Content starts
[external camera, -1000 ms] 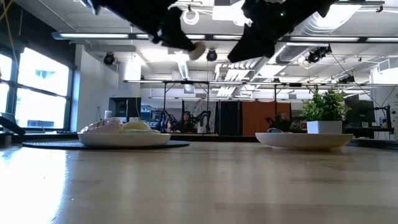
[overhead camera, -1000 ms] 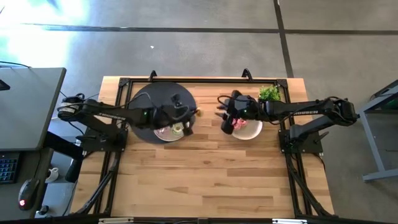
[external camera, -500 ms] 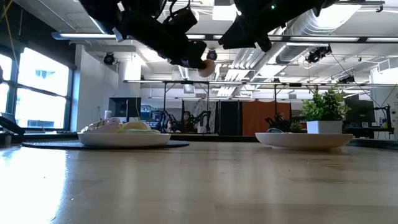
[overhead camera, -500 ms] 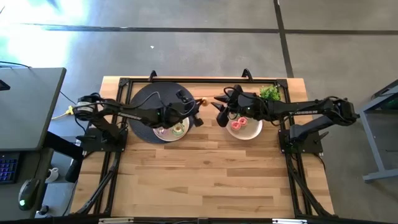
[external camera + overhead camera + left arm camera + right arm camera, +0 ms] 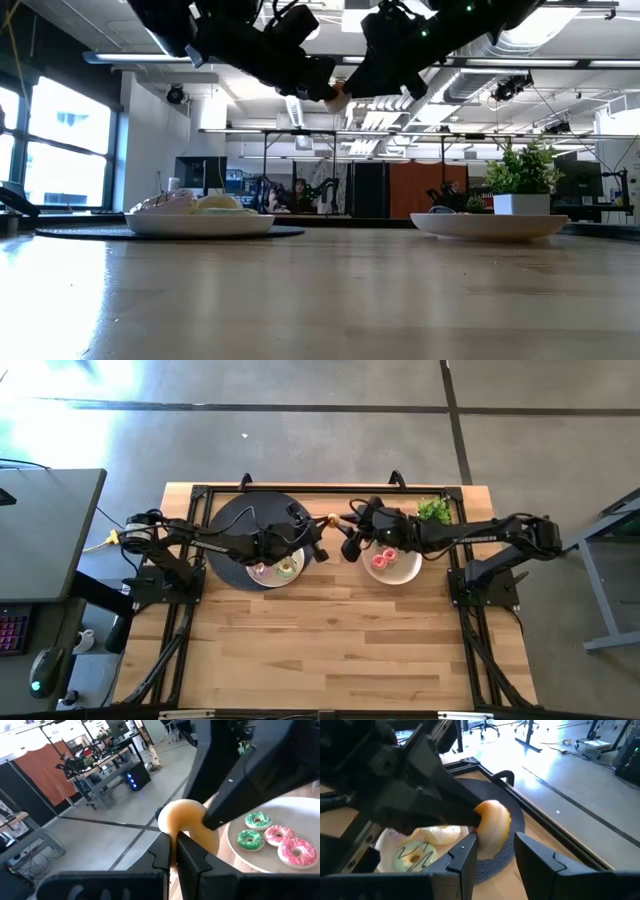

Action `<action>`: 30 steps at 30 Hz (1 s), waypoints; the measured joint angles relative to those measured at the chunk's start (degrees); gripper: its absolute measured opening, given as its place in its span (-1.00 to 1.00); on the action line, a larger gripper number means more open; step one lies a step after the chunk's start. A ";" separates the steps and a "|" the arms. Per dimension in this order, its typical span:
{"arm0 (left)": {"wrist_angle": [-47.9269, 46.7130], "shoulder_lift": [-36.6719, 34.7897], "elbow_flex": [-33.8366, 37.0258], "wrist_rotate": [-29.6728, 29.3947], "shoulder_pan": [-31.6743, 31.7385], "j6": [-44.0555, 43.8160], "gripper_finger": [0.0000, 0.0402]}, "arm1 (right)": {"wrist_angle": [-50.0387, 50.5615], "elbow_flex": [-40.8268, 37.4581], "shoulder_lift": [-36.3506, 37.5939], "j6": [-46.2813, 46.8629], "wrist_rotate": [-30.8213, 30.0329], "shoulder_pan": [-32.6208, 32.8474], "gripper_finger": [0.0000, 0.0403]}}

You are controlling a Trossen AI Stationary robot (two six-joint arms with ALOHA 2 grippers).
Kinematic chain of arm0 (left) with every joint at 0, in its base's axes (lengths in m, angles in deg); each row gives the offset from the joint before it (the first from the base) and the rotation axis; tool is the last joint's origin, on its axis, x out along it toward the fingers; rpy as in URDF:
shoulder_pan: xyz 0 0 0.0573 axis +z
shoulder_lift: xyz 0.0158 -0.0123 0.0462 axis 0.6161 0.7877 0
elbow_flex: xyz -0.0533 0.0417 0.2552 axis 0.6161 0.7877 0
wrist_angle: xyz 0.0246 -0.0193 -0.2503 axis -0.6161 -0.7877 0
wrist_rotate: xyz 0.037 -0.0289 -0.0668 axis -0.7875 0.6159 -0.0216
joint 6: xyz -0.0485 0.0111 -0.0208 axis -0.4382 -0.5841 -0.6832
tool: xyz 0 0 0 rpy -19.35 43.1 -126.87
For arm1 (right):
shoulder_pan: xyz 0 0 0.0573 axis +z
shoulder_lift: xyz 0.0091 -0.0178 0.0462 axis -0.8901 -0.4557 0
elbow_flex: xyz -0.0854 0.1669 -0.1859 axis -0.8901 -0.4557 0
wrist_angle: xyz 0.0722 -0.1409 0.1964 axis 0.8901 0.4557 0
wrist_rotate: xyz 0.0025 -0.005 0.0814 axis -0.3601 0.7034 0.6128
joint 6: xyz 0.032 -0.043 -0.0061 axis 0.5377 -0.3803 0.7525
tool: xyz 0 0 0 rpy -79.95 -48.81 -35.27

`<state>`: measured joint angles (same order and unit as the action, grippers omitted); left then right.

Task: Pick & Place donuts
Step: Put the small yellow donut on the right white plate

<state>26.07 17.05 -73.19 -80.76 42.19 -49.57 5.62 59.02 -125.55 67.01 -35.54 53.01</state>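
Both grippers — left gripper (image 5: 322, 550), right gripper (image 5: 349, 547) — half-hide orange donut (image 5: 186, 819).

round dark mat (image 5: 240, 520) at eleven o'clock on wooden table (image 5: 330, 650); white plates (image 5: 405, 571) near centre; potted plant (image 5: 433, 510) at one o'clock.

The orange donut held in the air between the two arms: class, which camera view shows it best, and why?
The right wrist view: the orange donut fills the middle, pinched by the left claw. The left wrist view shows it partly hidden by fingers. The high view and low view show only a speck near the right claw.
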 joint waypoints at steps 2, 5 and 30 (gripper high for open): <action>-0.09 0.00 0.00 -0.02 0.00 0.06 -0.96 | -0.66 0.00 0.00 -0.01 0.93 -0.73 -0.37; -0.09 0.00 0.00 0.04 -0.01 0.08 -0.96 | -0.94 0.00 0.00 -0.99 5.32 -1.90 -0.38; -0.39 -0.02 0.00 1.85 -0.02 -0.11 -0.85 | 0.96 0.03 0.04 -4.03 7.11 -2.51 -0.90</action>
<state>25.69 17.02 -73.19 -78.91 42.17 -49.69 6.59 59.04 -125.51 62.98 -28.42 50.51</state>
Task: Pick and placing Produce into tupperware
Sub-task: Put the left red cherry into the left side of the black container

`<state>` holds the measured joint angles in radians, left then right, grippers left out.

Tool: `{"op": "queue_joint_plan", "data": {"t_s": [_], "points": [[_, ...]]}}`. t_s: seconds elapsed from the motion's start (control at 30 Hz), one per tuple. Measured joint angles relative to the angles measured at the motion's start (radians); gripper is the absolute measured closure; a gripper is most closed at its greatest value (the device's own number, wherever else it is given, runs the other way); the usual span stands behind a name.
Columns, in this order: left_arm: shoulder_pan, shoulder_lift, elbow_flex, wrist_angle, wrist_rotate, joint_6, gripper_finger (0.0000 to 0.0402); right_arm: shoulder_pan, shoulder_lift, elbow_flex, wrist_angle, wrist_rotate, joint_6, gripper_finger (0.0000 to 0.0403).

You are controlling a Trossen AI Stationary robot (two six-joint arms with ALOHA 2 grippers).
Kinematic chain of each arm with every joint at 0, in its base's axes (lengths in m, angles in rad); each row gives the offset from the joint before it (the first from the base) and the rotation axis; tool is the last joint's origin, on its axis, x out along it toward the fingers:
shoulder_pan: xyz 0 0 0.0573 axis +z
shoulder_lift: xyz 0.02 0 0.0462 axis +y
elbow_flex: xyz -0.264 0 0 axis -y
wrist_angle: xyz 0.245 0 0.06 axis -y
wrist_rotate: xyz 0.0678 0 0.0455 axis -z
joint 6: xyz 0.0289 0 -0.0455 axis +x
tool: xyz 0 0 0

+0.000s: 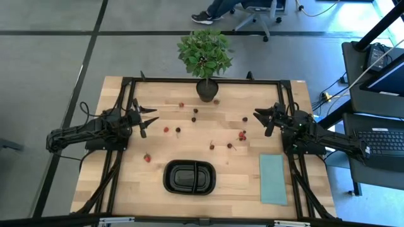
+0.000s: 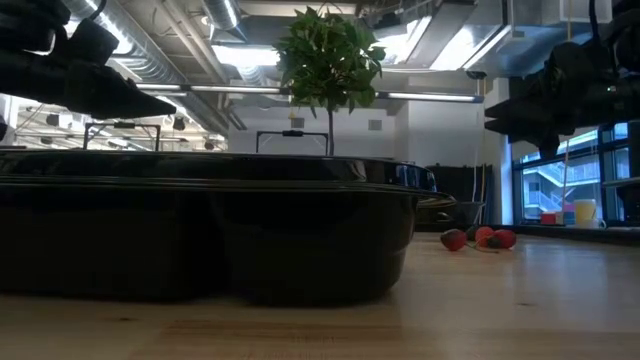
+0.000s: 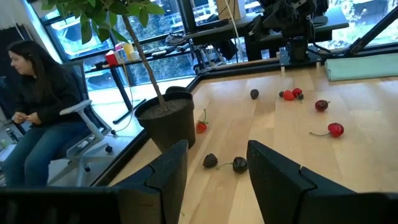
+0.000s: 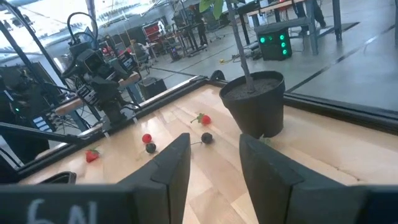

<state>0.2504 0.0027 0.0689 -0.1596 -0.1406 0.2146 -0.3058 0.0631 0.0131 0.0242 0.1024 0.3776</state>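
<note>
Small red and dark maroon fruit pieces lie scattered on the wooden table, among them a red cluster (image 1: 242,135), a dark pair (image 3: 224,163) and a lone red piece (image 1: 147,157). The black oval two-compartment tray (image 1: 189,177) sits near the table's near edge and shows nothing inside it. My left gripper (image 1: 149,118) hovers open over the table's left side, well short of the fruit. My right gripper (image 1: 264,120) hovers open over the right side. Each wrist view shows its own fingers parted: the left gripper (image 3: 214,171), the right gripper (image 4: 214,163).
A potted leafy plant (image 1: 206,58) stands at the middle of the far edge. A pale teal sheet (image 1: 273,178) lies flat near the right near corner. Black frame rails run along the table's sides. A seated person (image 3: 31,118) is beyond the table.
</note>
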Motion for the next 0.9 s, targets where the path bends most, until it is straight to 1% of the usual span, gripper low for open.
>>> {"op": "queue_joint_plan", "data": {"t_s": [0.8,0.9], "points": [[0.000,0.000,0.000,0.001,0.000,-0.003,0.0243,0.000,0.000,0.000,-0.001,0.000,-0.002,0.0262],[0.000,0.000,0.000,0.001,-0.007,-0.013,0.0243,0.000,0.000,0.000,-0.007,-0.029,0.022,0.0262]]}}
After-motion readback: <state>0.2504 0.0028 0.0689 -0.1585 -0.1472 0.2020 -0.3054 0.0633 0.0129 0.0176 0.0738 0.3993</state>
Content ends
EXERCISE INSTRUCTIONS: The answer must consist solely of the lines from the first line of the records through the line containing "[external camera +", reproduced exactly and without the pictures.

RESPONSE BOX:
[external camera, -1000 ms] 
[overhead camera, -1000 ms] 
[external camera, -500 ms] 
[overhead camera, -500 ms] 
[external camera + overhead camera + left arm camera + right arm camera, +0 ms] 

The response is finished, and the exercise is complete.